The Coming of Materials Science , Robert W.Cahn Pergamon, New York, 2001. $64.00 (568 pp.). isbn 0-08-042679-4

If one takes the broadest view, a significant fraction of modern-day physicists are materials scientists. Similarly, many chemists are also materials scientists. Materials science is at once very broad and highly interdisciplinary. Nonetheless, it constitutes a discipline unto itself, as witnessed by the departments of materials science and engineering (or similarly titled departments) in most research universities. In The Coming of Materials Science , Robert W. Cahn of the University of Cambridge, himself a noted materials scientist, offers a historic account of the development of the discipline.

The historical perspective of the book makes it a lively and interesting read. Cahn does not present a detailed scientific account of any part of materials science. Instead he provides selective historical accounts. His book is full of fascinating anecdotes that describe some of the key scientific developments and offer a wonderful insight into the personalities of the scientists who played important roles in defining the discipline. This is probably not a book for young graduate students; instead it is most appropriate for more experienced scientists, those who want to gain perspective on the discipline’s past yet who have already developed a personal view of the background of materials science.

Cahn is a metallurgist by training, and the focus of the history he describes is that of the evolution of metallurgy into materials science. Metallurgy clearly did play an essential role in defining the early evolution of the field, however the focus on metallurgy also represents a strong bias that perhaps seriously dates the book. For example, in a discussion of important institutions in materials science in the US, Cahn refers to the Institute for the Study of Metals at the University of Chicago, which played an influential role in the careers of many materials scientists—during its existence from 1946 to 1961. Cahn laments the evolution of the institute to its current incarnation, the James Franck Institute. In this, he fails to acknowledge the very influential and important—if more broadly defined—role it currently plays.

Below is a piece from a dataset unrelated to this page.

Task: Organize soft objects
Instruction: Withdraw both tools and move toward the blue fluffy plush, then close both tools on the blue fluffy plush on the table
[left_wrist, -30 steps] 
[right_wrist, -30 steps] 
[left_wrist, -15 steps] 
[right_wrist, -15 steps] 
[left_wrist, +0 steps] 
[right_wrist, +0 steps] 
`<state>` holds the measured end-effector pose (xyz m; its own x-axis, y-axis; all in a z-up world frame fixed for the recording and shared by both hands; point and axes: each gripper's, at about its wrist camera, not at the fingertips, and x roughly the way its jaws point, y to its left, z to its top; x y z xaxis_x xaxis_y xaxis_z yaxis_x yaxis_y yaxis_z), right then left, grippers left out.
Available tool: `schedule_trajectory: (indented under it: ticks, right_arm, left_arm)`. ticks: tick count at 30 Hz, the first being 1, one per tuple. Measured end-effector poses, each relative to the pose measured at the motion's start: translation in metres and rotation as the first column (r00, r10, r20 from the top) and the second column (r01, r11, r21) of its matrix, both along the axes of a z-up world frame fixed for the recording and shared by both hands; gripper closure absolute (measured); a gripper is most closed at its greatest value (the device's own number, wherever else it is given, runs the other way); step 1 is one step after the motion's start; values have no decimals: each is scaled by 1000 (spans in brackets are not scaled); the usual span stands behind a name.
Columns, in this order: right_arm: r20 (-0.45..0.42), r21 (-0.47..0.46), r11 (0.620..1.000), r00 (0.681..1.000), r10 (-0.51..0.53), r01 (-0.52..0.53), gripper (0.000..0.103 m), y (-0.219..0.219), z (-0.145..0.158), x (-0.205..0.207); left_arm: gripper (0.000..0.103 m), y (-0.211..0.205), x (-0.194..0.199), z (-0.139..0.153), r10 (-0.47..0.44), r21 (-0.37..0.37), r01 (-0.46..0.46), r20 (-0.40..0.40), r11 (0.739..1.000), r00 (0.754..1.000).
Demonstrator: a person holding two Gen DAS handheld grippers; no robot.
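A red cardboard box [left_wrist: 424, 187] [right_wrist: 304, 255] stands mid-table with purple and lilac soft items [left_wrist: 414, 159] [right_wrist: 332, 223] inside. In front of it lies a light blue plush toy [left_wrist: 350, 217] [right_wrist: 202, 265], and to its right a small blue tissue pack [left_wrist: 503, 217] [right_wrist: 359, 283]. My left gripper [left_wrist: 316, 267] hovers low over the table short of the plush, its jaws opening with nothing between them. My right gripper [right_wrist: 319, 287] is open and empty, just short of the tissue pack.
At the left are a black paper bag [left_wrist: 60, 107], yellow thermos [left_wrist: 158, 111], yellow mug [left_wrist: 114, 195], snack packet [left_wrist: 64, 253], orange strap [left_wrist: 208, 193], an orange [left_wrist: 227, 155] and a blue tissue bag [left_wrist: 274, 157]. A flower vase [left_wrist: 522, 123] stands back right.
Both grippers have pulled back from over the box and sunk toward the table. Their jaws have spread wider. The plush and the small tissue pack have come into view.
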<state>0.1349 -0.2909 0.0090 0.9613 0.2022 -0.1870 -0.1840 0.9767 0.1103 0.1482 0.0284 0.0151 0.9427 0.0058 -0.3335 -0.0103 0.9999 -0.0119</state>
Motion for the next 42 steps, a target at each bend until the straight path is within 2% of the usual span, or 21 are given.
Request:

Nonetheless, Cahn does provide a very interesting historical review of the evolution of materials science departments that occurred after World War II. His review includes an account of the materials research laboratories at various universities, which evolved into the modern materials science research and engineering centers and which continue to play an influential role in materials science in the US.

The bias toward metallurgy also influences the author’s choice of topics and the perspective he adopts. There is an extensive and quite excellent history of the methods used to characterize materials. Cahn divides materials science into the study of two primary classes of materials: structural materials, which are primarily load bearing, and functional materials, which are important for their physical properties. He suggests that the emphasis of materials science is continually evolving from the study of structural materials to the study of functional ones. Nevertheless, in his metallurgical bias he maintains that it is the microstructure of materials that is most important in the field.

In the discussion of functional materials, the book includes a very readable account of the many modern developments in the field. There is a full chapter, for example, on polymer science, one of the cornerstones of modern materials science. However, Cahn dismisses as irrelevant virtually all of fractal analysis, even excluding one piece of his own work. Such dismissal would seem to ignore the essential importance of fractals in describing the structure of polymers and gels and in the process of gelation, and it would relegate all of percolation theory to irrelevance.

Cahn discusses the evolution of modern research, and points to the move away from “basic” research, which he prefers to call curiosity driven, toward more directed and applied research. An applied bias is certainly a fact of modern materials science research. However, good applied research can also be curiosity driven. Cahn also refers several times to the tension in materials science between those trained in different disciplines, such as physics, chemistry, or metallurgy. Such tensions did play an important role in the formation of the field. However, modern materials science is clearly interdisciplinary, with critical contributions from all these fields. Perhaps this is the true triumph of the field. The Coming of Materials Science provides an engaging account of the field’s evolution, and, for that, is well worth reading.